**Exercise requirements**
Every line below from the one containing "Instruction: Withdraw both" through the one containing "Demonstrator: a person" must be transcribed exactly. Omit all lines outside that stretch.

**Available data**
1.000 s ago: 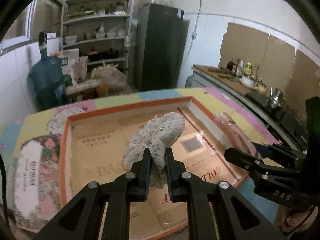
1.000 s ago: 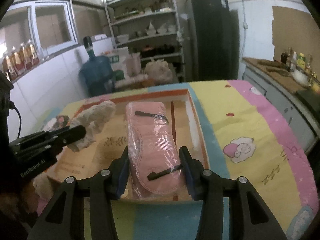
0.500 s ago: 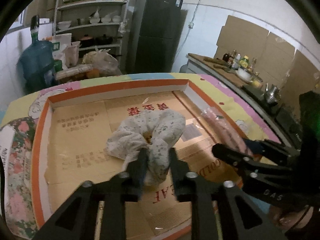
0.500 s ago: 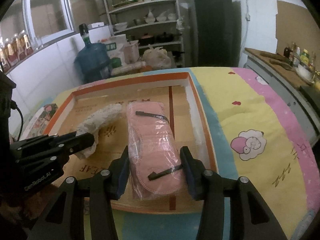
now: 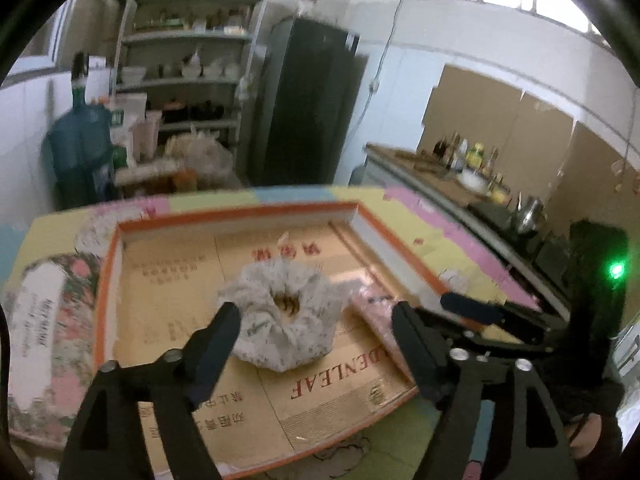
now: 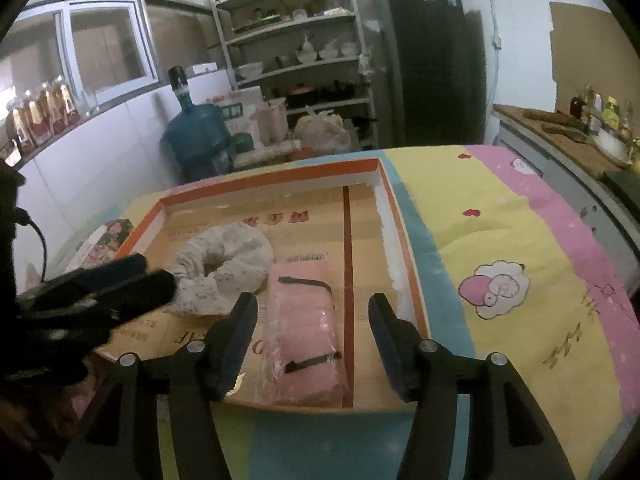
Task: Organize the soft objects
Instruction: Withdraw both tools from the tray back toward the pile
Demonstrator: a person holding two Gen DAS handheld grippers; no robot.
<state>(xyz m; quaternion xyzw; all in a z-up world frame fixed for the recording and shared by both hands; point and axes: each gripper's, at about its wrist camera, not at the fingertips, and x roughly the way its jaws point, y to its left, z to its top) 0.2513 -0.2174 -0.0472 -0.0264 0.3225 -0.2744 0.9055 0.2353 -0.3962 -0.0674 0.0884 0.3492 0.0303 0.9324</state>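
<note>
L tool (image 5: 312, 336) was observed spread wide, nothing pinched — the floral scrunchie (image 5: 286, 314) lay flat between and just beyond its fingers, on the cardboard floor of the orange-rimmed tray (image 5: 244, 214). R tool (image 6: 312, 320) was likewise spread, empty; the pink wrapped pack (image 6: 304, 328) was seen lying lengthwise between its fingers, not touched by either. Pack was set beside the tray's dark divider strip (image 6: 347, 280), scrunchie just to its left, edges touching or nearly so — cannot be told exactly. Both soft items were judged deposited side by side so the tray fills in rows w/o overlap. Tray rested on a bench covered w/ a pastel cartoon cloth (image 6: 500, 248). A floral-print box (image 5: 44, 328) was noted outside the tray's left rim. Release step judged complete for both tools; withdrawal judged next.
</note>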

**Solution for this task**
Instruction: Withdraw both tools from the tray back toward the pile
Demonstrator: a person holding two Gen DAS handheld grippers; no robot.

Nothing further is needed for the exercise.